Copyright © 2016 Life on La Lune, all rights reserved


  1. I can report that there are no cuckoos yet in Cantal but I can also report that Spring is further advanced here by a smidge than it is in the bit of Massachusetts that is putting up with me at the moment. Having had the clocks go forwards two weeks ago we then flew here on Friday to have them go forwards the following night. I’m a mess but The Bean seems oblivious – just snoring, walking and troughing as though nothing has happened at all!

    Liked by 1 person

    • Two time changes plus jet lag in the space of two weeks sounds pretty rough to me. After an early showing, the cuckoo has been determinedly silent but that seems to be par for the course. They don’t start up in earnest until April.

      How does The Bean travel? Does she have to go in the hold? Glad air travel doesn’t seem to have a traumatic effect on her.


  2. No cuckoo yet but i thought i heard a nightingale yesterday evening, that unmistakeable piping song. But it stopped almost as soon as it started. Wishful thinking on my part? But loads of ‘cuckoo’ (cowslip) flowering up on the causse. Just need lots of warm sun now! A bientot…

    Liked by 1 person

    • A friend who lives 15 km further south from us emailed today to say that he had heard a nightingale. That’s really very early. According to my husband’s stats, the earliest we have recorded hearing one is the 6th April. Lots of cowslips here, too. The sun has brought them out. Better weather forecast for later in the week, so I believe.


    • They are not easy to spot and tend to be quite secretive and solitary birds, hiding away in the trees while calling. But I have been practising my cuckoo song, so I hope to entice one or two out of cover this year!


  3. No cuckoos here yet, but the local woodpeckers are very busy! When I see one, swooping low through the trees, I am always struck by its colour. The variety dubbed Common European is an astonishingly bright mix of yellow and green underneath, which can be described neither as one nor the other of those colours. For an instant it’s as if I’ve come upon an escaped parrot! Sorry, they’re not migratory, I realise, but having broken the thread it gives me the opportunity to mention also the ravens which live on a cliff face at an isolated spot to one side of our valley. They never stop chattering in their deep, throaty chortle as they waddle about scouring the ground for food. Love the Spring! xC

    Liked by 1 person

    • It’s a lovely time of year, isn’t it? Terry C says he has heard a cuckoo chez eux. Yes, the green woodpeckers this year are very active! It must be a good year for them. I have been hearing that hysterical laughing call a lot recently. I didn’t know you had ravens up there.


      • The cliff face – well, just a vertical rocky bit, really – is at the top of our side valley, which we rarely climb. We had them in north Wales, too. On that occasion living in the tree tops a few hundred yards from the house.

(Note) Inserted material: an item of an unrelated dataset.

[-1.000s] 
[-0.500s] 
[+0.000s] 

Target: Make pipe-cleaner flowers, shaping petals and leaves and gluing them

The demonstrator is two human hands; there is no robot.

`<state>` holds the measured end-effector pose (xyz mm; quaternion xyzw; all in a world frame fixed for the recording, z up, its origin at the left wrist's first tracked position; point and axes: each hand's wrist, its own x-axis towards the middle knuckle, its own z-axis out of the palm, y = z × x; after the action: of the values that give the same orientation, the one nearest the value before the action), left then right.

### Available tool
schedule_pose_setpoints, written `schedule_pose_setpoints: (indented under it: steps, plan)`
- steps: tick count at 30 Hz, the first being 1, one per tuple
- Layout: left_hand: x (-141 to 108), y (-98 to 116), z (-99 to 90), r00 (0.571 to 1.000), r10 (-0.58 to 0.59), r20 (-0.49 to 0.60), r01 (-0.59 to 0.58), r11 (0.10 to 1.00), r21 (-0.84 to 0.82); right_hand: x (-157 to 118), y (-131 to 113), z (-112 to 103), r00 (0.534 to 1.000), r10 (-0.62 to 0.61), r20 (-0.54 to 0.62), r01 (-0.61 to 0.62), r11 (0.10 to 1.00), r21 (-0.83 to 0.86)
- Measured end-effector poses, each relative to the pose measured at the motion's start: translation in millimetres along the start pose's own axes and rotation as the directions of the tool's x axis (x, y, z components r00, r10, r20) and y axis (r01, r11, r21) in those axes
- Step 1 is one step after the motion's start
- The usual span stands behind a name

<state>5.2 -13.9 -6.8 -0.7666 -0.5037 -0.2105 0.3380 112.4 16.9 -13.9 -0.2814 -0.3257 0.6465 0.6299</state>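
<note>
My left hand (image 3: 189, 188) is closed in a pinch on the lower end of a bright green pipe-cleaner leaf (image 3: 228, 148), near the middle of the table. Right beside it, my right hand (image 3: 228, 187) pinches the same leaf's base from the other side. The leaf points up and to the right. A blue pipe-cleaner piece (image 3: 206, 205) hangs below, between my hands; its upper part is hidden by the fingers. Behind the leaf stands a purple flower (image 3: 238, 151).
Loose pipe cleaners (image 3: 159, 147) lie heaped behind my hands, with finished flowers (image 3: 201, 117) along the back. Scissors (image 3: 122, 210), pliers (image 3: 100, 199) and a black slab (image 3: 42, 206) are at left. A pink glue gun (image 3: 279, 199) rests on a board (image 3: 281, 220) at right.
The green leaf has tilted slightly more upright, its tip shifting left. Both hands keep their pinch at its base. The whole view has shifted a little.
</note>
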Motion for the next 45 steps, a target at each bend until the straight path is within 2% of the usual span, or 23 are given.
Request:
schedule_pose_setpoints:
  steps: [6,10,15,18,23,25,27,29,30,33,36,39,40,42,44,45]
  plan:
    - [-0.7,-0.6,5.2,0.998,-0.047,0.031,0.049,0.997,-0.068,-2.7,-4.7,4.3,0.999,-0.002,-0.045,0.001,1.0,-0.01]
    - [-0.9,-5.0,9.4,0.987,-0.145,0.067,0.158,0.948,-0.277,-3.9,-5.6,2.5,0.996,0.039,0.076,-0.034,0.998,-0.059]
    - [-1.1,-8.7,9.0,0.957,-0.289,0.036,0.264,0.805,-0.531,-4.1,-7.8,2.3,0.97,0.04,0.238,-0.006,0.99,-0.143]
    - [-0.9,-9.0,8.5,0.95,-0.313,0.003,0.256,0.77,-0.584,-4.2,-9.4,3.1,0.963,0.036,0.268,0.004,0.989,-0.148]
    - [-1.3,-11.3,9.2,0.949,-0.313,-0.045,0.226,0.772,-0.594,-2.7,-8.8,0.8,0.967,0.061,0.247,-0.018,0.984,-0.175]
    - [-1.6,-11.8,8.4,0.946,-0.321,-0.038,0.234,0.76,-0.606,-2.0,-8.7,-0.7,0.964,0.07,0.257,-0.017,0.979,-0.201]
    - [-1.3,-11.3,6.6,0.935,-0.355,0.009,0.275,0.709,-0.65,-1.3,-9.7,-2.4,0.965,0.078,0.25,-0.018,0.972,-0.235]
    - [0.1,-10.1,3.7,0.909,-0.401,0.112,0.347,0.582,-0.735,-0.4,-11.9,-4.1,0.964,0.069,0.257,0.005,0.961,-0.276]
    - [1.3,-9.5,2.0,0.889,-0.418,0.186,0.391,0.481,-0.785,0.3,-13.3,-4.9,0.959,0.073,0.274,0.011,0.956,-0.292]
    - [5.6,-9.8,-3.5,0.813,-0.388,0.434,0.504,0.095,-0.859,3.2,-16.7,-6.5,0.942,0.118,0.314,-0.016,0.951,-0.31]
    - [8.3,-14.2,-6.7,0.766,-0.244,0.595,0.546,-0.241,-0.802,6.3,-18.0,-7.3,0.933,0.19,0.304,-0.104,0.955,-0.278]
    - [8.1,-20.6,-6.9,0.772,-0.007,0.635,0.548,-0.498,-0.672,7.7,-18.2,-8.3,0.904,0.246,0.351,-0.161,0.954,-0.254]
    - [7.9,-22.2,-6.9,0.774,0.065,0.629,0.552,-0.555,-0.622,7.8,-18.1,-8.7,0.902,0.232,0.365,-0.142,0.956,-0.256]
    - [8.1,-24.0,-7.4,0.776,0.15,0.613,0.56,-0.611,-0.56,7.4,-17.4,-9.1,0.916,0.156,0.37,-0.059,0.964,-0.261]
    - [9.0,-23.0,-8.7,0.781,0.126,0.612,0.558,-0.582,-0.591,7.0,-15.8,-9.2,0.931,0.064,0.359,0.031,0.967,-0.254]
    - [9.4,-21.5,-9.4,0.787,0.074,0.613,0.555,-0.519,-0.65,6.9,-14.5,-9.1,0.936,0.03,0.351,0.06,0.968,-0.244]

With their constant, deep-throated banter I took them for rooks for ages, but a visiting friend said no, they’re too big, their voices are bass not tenor, and they have black plumage all over, no bald patch! Oh, and unlike rooks, they feed in relays. You never see more than one or two at a time.

        Liked by 1 person

        • If I understand it correctly, ravens are the biggest of the crow family. We have plenty of crows around here and, for a couple of years running had an invasion of what must have been rooks at the end of the summer. Around 40-50 of them would descend in the neighbouring fields and were clearly attracted by some foodstuff. But this occurred only a couple of years running and not since. I’ve never seen jackdaws, their smaller cousins, around here.


  4. Like you, I heard a cuckoo faintly in the distance on 24th March here in Catalonia. Probably the earliest I have ever heard it (and very seldom in England nowadays)..I think it was in the south east from where I stood but that could have best west for someone else!

    Liked by 1 person

    • There are reports of cuckoos coming in from all over now. They are obviously early this year – and even nightingales, which don’t normally arrive until at least the end of the first week of April.